Speaking at a conference by Lake Como where he was discussing the Italian government's new labour reforms, Monti praised Spain's efforts to reform its jobs market but said it had fallen behind on budget control.
Spain shocked markets last month when it said it had missed its 2011 budget deficit target and a few days later set itself a softer goal for 2012.
"It (Spain) certainly made profound reform of the labour market but it did not pay the same attention to public finances," Monti said.
"This is causing us big concern because their yields are rising and it wouldn't take much to recreate trends that could spread to us through contagion," Monti said.

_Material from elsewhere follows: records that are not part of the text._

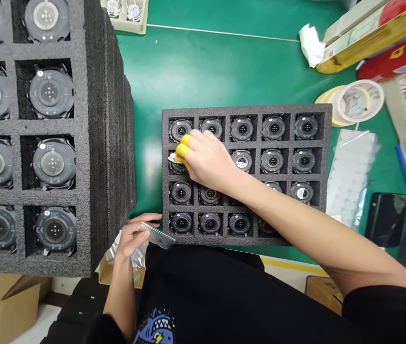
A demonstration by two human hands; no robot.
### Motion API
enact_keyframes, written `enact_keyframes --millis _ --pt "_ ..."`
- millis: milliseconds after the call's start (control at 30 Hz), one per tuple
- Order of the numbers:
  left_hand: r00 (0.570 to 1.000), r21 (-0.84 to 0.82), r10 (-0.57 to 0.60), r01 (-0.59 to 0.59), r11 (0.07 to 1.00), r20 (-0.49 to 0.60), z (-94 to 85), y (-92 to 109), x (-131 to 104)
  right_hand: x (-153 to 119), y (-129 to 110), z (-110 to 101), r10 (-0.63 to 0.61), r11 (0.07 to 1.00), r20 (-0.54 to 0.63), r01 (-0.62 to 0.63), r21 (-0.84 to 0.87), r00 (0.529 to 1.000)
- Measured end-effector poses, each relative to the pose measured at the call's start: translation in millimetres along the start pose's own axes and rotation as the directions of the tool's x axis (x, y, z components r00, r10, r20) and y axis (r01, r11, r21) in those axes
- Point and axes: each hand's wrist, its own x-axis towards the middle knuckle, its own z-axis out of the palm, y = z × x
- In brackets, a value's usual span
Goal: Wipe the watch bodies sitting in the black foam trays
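The foam tray (247,111) is coarse black foam, rough and totally matt. The watch bodies (241,129) in it look like dark plastic with glossy, glassy centres. The right hand (208,157) has yellow rubbery finger cots (184,148) on, holding a small white papery bit (171,157). The left hand (134,236) holds a shiny clear film strip (158,235). The green bench mat (206,67) looks smooth, semi-gloss. The tape rolls (356,100) look papery.
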Motion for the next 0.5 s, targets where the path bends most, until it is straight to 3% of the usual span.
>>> enact_keyframes --millis 67,200,367,500 --pt "1.0 -0.015 0.018 -0.018 1.0 0.005 0.6 -0.7 0.2 -3.7 -1.0 -1.6 0.019 1.0 0.014 -0.019 -0.024 1.0" --pt "0.999 -0.032 0.037 -0.037 0.999 0.017 1.8 -1.3 1.2 -5.5 -2.2 -3.2 -0.064 0.998 0.084 0.062 0.016 0.994" --pt "0.999 -0.041 0.041 -0.04 0.998 0.013 3.3 -2.0 1.7 -4.0 -5.9 -1.3 0.091 0.996 0.047 -0.091 0.002 0.995" --pt "1.0 -0.032 0.029 -0.029 0.999 0.003 4.4 -3.2 2.2 -8.4 -7.2 -0.3 0.028 0.991 0.091 -0.039 0.125 0.995"
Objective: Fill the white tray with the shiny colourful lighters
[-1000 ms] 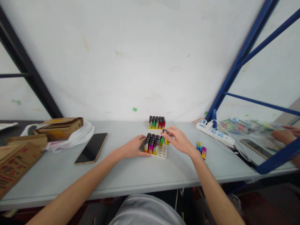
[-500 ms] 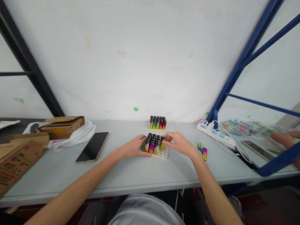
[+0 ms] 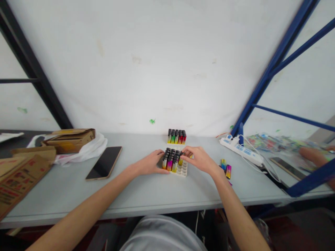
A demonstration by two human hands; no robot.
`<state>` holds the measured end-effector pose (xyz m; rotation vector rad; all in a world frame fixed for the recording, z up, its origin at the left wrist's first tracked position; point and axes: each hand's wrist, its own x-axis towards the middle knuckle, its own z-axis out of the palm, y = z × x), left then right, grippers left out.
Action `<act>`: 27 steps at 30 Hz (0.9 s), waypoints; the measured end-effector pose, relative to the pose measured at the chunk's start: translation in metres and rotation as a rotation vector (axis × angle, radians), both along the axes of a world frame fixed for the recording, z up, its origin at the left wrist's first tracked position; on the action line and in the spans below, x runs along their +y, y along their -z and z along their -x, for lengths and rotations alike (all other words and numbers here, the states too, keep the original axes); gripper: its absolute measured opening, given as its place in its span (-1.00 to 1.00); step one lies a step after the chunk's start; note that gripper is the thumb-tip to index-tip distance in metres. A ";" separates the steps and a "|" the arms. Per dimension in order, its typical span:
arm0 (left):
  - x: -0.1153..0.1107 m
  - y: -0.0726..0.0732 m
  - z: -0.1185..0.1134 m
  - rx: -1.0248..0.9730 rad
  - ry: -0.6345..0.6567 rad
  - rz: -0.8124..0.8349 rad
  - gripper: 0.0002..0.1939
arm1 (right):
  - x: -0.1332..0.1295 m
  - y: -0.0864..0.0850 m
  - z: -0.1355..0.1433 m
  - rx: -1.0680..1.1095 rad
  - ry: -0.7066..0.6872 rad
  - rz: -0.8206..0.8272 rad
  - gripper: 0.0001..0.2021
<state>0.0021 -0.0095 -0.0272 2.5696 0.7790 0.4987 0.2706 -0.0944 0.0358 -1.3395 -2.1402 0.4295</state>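
Observation:
Several black-topped lighters (image 3: 170, 163) stand upright in rows in a white tray (image 3: 182, 171) with round holes; holes show bare at its right front. My left hand (image 3: 151, 162) is spread around the tray's left side, thumb at the front corner and fingers at the back. My right hand (image 3: 196, 158) pinches a yellow lighter (image 3: 180, 161) by its black top, over the right part of the tray. Behind stands a second block of lighters (image 3: 177, 136), yellow, green and red.
Loose lighters (image 3: 228, 171) lie on the right. Beyond them are a power strip (image 3: 242, 150) and a blue frame (image 3: 251, 104). A phone (image 3: 104, 163) and cardboard boxes (image 3: 28, 174) are on the left. Another person's hand (image 3: 314, 156) shows far right.
Both hands keep nearly the same place. The yellow lighter in my right hand sits slightly lower in the tray. The other person's hand has shifted slightly left.

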 end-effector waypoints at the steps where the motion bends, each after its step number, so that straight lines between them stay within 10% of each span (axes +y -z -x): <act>1: 0.000 0.000 0.000 -0.002 0.000 -0.004 -0.17 | 0.000 0.000 0.000 0.010 0.000 0.006 -0.83; 18: -0.001 -0.001 0.000 0.029 -0.014 -0.006 -0.17 | -0.006 -0.012 -0.012 -0.045 0.064 0.033 -0.73; 27: 0.001 -0.002 0.000 0.019 -0.034 -0.005 -0.14 | -0.034 -0.034 -0.121 -0.200 0.543 0.079 -0.81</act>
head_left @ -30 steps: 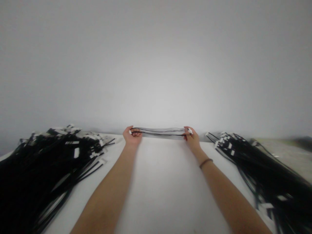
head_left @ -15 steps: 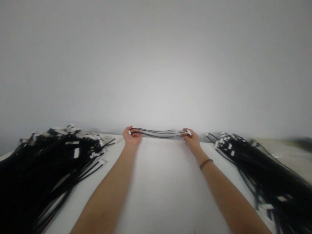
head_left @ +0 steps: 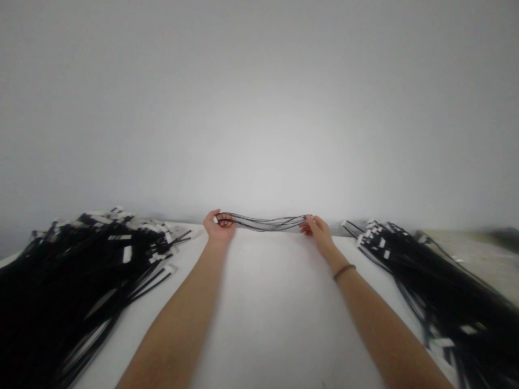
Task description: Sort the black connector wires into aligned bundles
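The bundle of thin black wires (head_left: pixel 261 222) is a little toward six o'clock from the centre of the view, seen at the far edge of the white surface (head_left: pixel 267 302), with the grey wall (head_left: pixel 259 108) behind it. It stretches between two hands and sags slightly in its middle. At its nine o'clock end, the left hand (head_left: pixel 219 229) has its fingers clamped on the wires, with the thumb side up. At its three o'clock end, the right hand (head_left: pixel 319 231) pinches the wires between its fingertips, while the lower fingers are curled; the very end is hidden there. A thin dark band (head_left: pixel 344 271) goes around the right wrist. Toward eight o'clock lies a large heap of black cables (head_left: pixel 81 292), many with white ends, some pointing to the left hand but well apart from it. Toward four o'clock lies a second pile (head_left: pixel 441 286), also with white ends, and just beside it, at its one o'clock, a pale shiny covering (head_left: pixel 478 254), too blurred to identify.
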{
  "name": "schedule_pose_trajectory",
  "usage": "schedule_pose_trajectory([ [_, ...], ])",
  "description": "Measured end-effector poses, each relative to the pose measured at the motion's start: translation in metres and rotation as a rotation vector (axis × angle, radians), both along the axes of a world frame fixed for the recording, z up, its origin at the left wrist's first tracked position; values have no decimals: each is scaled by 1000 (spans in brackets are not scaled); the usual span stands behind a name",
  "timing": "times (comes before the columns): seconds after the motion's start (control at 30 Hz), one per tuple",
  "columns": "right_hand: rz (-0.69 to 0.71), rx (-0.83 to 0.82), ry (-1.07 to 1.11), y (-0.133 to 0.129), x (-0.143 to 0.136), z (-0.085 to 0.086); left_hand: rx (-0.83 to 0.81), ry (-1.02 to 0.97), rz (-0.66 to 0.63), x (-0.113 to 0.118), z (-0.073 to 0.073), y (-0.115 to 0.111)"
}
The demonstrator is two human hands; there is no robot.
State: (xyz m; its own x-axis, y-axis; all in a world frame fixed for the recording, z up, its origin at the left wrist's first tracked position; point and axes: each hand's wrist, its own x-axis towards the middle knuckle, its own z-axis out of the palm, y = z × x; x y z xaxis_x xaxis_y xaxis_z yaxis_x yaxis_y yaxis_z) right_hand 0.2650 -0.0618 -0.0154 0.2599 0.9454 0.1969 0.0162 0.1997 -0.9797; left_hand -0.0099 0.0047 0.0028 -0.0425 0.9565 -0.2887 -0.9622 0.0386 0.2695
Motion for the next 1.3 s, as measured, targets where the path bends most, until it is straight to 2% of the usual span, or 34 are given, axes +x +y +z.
schedule_pose_trajectory([
  [0.37, -47, -101, 214, 3, 2, 1, -8, -5, -21, 1, 0, 0],
  [0.53, -42, -49, 349, 8, 8, -4, -29, 70, -15, 2, 0, 1],
  [0.87, -46, 43, 587, 11, 10, -5, 81, 149, -132, 9, 2, 0],
  [1.0, 4, 0, 756, 12, 10, -5, 111, 172, -150, 11, 3, -2],
  [1.13, -55, -64, 883, 13, 12, -6, 110, 185, -166, 12, 3, -2],
  [1.3, -10, -130, 928, 12, 14, -5, 100, 185, -185, 12, 2, -1],
])
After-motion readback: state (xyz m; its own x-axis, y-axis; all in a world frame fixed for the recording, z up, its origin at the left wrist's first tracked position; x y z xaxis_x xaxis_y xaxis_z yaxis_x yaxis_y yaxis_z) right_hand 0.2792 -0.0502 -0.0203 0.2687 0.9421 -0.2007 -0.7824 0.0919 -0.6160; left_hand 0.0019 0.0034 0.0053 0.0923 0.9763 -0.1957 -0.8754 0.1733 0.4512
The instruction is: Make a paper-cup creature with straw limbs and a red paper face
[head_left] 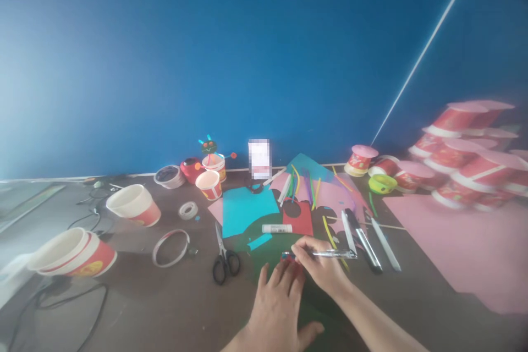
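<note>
My left hand (277,305) lies flat on dark green paper (264,223), its fingers spread and their tips at a small red piece (289,257), mostly covered. Beside it, my right hand (324,268) pinches a clear pen (336,254), held almost level with its tip over the red piece. Just beyond the hands lie a glue stick (277,228), a scrap of bright blue paper (259,241) and a red paper with a round hole (303,219). Black-handled scissors (224,261) rest to the left of my left hand.
Paper cups (134,206) and a roll of tape (171,247) stand at left. Markers (365,245) and pink paper (462,253) lie at right, with stacked red cups (466,159) behind. Pipe cleaners (309,184) lie on coloured sheets before the blue wall (264,55).
</note>
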`<act>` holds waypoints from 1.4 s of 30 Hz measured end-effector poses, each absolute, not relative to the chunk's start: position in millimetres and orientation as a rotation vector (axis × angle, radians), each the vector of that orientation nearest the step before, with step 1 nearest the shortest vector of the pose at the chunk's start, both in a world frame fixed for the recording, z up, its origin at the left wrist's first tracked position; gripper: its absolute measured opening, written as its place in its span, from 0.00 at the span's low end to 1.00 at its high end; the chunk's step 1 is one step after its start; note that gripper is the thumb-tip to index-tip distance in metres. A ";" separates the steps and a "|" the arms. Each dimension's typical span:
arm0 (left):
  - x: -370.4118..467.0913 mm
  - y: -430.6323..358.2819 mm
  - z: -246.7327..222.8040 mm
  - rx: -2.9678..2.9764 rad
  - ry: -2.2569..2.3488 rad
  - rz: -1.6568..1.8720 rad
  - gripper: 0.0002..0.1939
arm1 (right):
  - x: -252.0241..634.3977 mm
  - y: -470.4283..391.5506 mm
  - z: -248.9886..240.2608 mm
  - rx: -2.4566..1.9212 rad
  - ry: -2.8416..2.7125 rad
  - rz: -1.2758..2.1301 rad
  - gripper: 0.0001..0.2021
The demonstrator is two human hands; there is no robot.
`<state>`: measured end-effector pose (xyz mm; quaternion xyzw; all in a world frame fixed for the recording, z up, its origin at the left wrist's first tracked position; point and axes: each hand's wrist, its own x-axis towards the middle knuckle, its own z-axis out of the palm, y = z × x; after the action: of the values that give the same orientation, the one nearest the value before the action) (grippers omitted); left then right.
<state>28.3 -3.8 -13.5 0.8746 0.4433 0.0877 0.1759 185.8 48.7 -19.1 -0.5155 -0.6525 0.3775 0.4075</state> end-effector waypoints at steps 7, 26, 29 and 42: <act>28.3 -3.3 -15.1 2.478 1.260 0.244 0.39 | 185.2 48.0 -25.7 -1.279 -1.590 1.038 0.15; 30.6 -7.3 -12.5 2.490 1.305 0.236 0.39 | 185.4 49.2 -18.3 -1.319 -1.680 1.040 0.15; 30.4 -7.6 -13.0 2.498 1.303 0.248 0.39 | 185.4 49.2 -20.7 -1.324 -1.669 1.042 0.15; 30.2 -7.6 -13.9 2.557 1.308 0.282 0.39 | 185.8 48.7 -20.4 -1.311 -1.640 1.060 0.15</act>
<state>30.2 -7.6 -13.9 0.8788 0.4496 0.0969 0.1272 185.8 48.7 -20.4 -0.5144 -0.6436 0.4161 0.3848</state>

He added that any fresh eruption of the euro zone debt crisis could cancel out the progress made in Italy and "take us back months."
Monti passed a €33 billion austerity plan in December, and is sticking to a target to balance Italy's budget in 2013. Meanwhile, Spain has revised its deficit target to 5.3% of GDP in 2012, softer than originally agreed under the euro zone's austerity drive.
An injection of ECB funds into the euro zone's banking system eased financial stress late last year after Italy's bond yields surged above 7%, beyond which debt costs are widely deemed unaffordable.
Spanish and Italian borrowing costs fell steadily early in 2012, with investors flush with ECB cash and increasingly confident new governments in both countries would enact reforms to tackle their financial problems.
But since Spain revealed its budget slippage, investors have been ditching Spanish bonds for Italian, in a sign that the epicentre of the crisis is shifting.
Spanish 10-year bonds yield about 5.4%, 40 basis points more than their Italian counterparts, and 80 bps above last month's lows. In November, before the ECB's first massive cash injection, they yielded almost 2 percentage points less than Italy at 6.7%.